WHAT IS EXPECTED
Your answer is a number only: how many lines in the data below contain "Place"?
(SUPPLIED MATERIAL Opens)
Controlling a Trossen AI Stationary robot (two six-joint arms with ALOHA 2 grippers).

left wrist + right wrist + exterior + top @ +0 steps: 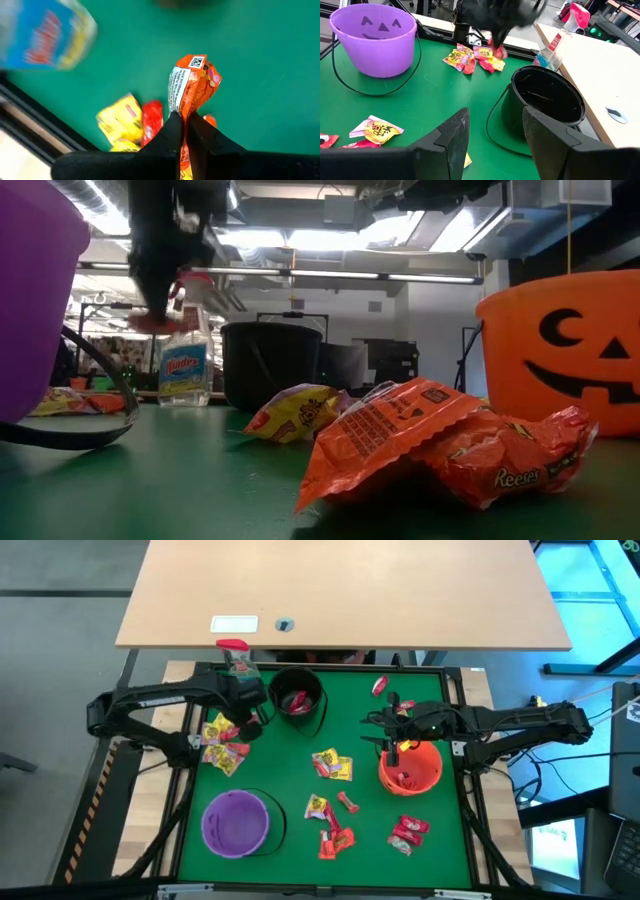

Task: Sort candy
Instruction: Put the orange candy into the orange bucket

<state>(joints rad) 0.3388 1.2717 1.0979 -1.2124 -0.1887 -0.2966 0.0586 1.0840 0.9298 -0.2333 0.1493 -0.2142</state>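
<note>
My left gripper [258,720] is shut on an orange-red candy packet [192,82], in the air between the black bucket [298,700] and a candy pile [225,740] at the table's left. The right wrist view shows this packet [496,50] below the left arm's fingers. My right gripper [492,135] is open and empty over the orange bucket's [410,768] far rim. Loose candy lies mid-table [330,766] and toward the near edge [335,838]. The purple bucket [236,823] stands near left. My left gripper pinches one end of the orange-red packet [184,116] between its two fingers [172,131]. The rest of the packet sticks out past the fingertips. The fingers come from above. The packet is lifted clear of the green table, as the low view [155,322] shows.
A clear spray bottle with a red top [236,655] stands at the far left, beside the black bucket. More packets lie at the near right [407,833] and far right [380,687]. A black frame [455,790] edges the green mat. A wooden table [340,590] stands beyond.
</note>
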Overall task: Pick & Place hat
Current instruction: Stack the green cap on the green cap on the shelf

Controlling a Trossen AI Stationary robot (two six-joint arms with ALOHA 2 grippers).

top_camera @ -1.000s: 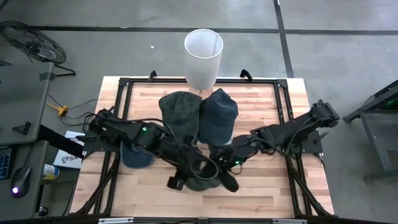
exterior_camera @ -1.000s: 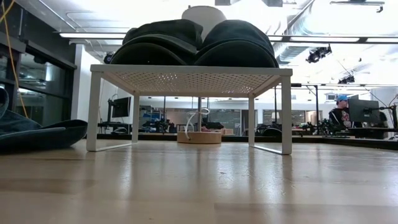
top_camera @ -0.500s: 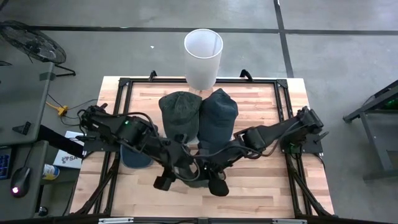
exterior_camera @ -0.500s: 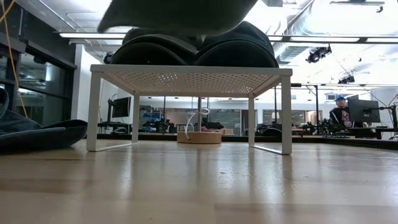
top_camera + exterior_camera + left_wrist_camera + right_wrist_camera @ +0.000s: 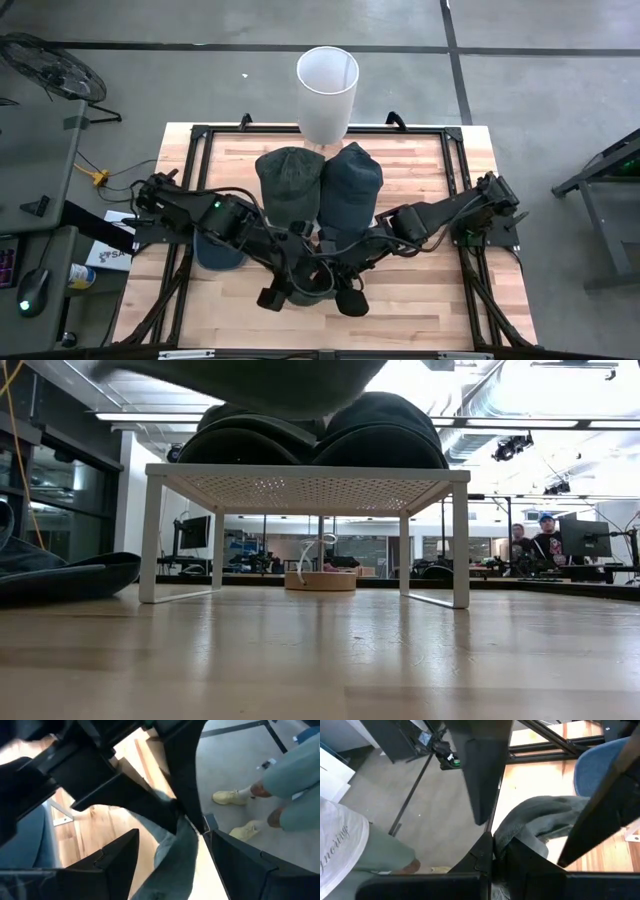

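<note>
I see both arms meeting low in the centre of the high view, over a grey-green hat (image 5: 318,285) near the front edge of the worktop (image 5: 420,310). My right gripper (image 5: 345,296) is pressed together on the hat; its wrist view shows the cloth (image 5: 540,820) bunched right at the closed fingers (image 5: 485,855). My left gripper (image 5: 278,293) is at the hat's left side with its fingers (image 5: 115,860) spread wide and the grey fabric (image 5: 175,860) hanging between them. I cannot tell whether those fingers touch it.

In the low view the hat (image 5: 260,378) fills the top centre of the frame, lifted above the white rack (image 5: 305,485).

Two more hats sit on that rack in the middle of the high view: a green one (image 5: 288,180) on the left and a navy one (image 5: 350,185) touching it on the right. A blue hat (image 5: 215,250) lies on the worktop at centre left, partly under the left arm. A white bin (image 5: 327,92) stands beyond the worktop, top centre.
</note>
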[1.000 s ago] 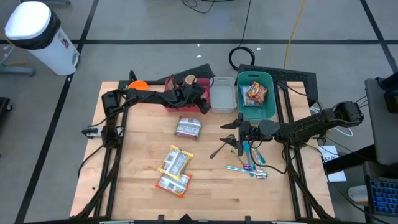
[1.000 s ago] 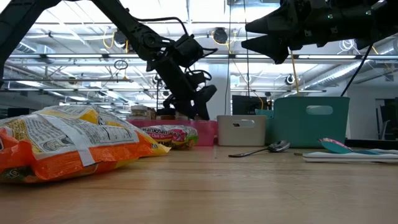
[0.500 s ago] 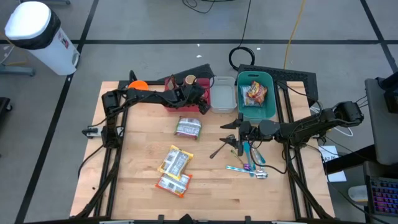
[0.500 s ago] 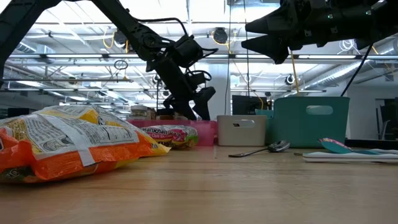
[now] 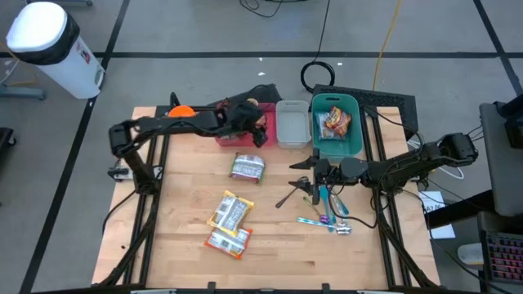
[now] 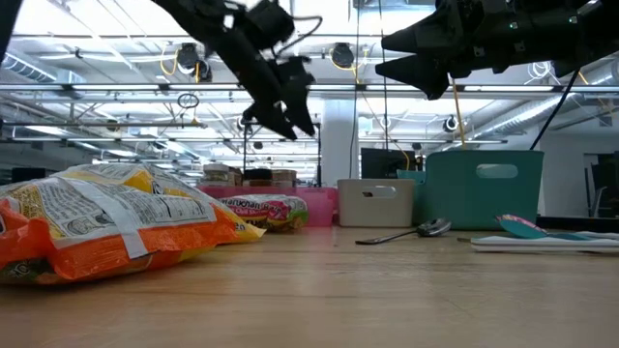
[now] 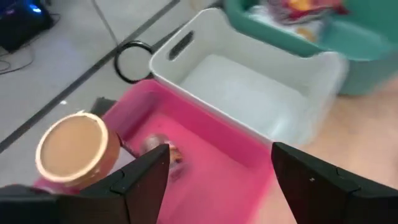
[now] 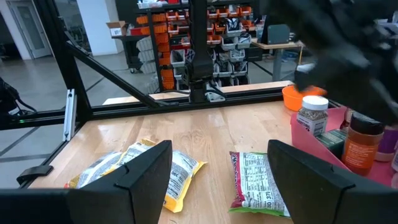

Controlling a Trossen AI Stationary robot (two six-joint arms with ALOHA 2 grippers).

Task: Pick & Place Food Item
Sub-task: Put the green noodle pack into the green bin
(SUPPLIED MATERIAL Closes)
ANSWER BOX
2